Oh. So in other words it's MacOS's fault for giving me an unnecessary extra codepoint when I clicked on the smiley. :~( Thanks for the explanation!

bh · March 15, 2025, 7:50pm

Sorry for replying to myself, but I've just figured out why MacOS does that. It's to compensate for the other even more annoying way they mess up Unicode, namely to replace certain geometric glyphs (such as ︎ iirc) with colored keycap-like emoji. They use the monochrome text variant to prevent themself doing that to the smiley.

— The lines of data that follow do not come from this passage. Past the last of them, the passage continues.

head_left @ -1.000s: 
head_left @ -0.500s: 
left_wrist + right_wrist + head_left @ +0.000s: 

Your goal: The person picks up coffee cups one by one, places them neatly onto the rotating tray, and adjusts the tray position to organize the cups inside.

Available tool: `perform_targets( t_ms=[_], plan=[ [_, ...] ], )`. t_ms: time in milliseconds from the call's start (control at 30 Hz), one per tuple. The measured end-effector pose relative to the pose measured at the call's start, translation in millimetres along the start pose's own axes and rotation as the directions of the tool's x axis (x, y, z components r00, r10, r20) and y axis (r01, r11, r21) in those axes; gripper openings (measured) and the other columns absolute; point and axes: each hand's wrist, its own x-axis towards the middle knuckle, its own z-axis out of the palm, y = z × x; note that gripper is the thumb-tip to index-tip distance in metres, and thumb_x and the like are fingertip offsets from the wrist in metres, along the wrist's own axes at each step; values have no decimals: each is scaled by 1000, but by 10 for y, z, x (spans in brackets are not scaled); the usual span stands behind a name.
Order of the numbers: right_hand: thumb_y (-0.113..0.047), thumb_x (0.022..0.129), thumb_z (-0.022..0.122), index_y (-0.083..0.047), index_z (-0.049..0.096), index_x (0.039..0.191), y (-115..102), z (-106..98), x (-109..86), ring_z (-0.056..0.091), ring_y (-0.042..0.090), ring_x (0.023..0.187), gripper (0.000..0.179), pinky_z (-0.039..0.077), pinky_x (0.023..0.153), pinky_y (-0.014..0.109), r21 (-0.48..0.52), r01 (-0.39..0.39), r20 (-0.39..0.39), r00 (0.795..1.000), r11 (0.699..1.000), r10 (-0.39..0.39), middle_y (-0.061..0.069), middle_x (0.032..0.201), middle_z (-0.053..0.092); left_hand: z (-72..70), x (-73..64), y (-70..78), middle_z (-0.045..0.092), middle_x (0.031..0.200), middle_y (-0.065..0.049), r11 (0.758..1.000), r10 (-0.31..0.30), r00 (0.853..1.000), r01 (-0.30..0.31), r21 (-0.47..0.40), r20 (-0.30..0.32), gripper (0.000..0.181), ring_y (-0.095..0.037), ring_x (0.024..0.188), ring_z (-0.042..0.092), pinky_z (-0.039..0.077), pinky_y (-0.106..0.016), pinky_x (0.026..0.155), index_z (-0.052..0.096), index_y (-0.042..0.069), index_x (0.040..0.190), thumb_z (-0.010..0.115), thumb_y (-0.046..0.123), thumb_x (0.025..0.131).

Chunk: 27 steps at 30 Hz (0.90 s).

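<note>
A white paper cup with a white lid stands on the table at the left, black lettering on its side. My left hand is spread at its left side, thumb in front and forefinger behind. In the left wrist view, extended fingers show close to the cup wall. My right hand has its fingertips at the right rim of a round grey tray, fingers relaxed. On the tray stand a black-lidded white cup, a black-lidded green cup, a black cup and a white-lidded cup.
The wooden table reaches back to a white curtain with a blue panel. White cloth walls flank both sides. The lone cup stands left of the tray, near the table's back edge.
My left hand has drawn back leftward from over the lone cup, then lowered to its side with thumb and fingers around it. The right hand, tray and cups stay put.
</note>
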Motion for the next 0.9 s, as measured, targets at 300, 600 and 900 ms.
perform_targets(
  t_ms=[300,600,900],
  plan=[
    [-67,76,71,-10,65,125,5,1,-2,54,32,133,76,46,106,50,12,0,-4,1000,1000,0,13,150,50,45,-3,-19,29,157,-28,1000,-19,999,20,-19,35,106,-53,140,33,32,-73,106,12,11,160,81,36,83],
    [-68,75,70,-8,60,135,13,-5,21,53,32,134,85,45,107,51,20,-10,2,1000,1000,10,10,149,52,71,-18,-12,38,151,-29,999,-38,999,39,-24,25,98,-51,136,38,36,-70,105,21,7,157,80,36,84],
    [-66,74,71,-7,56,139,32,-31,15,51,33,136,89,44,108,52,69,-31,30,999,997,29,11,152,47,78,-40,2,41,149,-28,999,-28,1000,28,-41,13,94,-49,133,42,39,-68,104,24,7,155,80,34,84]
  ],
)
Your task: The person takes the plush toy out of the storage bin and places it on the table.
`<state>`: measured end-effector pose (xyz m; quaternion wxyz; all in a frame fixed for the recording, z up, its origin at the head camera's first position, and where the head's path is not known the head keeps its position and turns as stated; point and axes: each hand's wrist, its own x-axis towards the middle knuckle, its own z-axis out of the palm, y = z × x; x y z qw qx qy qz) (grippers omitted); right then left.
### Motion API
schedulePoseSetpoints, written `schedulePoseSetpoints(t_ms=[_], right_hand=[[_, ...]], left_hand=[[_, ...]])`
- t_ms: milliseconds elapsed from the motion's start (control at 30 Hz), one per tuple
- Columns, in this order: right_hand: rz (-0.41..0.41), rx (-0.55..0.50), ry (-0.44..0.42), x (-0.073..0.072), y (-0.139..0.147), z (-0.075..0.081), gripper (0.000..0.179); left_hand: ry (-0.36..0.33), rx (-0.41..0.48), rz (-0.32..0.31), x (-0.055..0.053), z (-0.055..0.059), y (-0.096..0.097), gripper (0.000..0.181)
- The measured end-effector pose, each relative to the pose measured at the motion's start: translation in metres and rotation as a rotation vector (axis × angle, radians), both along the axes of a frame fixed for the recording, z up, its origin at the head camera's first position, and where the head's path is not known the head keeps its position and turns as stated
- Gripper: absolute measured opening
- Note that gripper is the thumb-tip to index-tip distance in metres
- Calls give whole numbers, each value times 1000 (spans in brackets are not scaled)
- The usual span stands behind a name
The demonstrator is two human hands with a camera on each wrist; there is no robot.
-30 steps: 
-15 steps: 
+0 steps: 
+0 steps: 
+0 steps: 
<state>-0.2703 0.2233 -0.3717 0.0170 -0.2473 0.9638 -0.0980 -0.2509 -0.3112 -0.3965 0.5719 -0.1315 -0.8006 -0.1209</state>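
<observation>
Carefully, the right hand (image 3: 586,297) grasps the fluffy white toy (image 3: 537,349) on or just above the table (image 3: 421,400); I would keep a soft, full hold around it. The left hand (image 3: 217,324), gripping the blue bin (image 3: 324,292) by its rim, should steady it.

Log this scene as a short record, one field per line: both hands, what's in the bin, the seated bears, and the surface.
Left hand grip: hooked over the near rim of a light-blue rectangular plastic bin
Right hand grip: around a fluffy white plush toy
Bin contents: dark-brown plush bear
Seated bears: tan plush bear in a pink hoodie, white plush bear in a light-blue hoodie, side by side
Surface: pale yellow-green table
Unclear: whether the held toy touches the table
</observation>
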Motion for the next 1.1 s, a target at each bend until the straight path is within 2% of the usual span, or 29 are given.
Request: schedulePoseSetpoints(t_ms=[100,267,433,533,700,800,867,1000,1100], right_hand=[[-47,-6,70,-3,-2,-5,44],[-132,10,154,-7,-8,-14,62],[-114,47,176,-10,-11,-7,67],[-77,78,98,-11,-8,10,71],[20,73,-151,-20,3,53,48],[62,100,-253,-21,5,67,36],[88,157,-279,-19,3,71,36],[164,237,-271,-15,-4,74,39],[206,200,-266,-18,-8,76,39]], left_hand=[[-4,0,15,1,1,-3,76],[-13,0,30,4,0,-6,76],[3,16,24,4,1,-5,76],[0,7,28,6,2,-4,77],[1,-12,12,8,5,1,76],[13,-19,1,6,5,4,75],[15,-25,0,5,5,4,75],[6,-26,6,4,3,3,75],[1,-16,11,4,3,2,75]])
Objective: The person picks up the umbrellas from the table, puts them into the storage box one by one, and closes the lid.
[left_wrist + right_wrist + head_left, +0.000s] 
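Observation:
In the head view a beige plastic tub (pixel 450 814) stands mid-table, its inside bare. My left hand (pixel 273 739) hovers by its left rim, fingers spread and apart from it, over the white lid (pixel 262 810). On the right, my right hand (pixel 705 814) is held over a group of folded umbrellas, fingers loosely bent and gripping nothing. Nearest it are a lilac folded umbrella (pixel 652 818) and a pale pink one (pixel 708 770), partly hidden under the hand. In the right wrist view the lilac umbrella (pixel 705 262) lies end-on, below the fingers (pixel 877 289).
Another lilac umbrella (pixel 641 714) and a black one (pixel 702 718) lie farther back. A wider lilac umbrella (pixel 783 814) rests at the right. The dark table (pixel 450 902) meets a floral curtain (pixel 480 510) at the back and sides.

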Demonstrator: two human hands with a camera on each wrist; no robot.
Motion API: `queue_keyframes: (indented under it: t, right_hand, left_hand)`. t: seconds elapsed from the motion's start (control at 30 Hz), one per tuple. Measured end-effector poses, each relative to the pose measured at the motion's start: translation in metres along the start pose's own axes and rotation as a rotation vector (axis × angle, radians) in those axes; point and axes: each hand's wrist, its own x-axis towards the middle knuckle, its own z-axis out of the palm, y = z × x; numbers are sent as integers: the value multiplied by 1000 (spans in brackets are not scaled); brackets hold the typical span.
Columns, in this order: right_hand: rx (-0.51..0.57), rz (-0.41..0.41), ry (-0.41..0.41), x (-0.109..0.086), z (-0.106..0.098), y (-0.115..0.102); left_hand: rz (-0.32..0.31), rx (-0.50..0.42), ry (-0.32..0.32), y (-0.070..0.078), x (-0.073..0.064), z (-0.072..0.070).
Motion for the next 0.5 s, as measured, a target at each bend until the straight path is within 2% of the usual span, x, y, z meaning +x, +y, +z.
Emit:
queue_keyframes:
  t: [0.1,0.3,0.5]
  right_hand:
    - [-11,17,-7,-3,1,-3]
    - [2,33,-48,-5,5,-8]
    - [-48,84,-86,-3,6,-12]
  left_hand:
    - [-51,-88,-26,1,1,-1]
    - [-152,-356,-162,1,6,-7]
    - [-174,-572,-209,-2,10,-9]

cymplecy · May 5, 2025, 2:52pm

Just a little update - reporter now takes a list as well as text as it's input
Just came in handy for me in another project

cymplecy · May 17, 2025, 7:58am

The standard unicode block has been updated in the current dev version so my modified reporter is no longer needed

cycomachead · May 20, 2025, 11:14pm

Sorry, yeah, the unicode thing was fixed last week when we were all together, but should have been fixed years ago... oh well.

To be clear, Snap! now does the mostly right thing. Multi-byte characters are correctly handled, but higher order items (like emoji with skin tones, an things which use a 'zero width joiner' character) are still split into multiple items. In native JS, there's not a good way to get "perfect" unicode representation without additional libraries.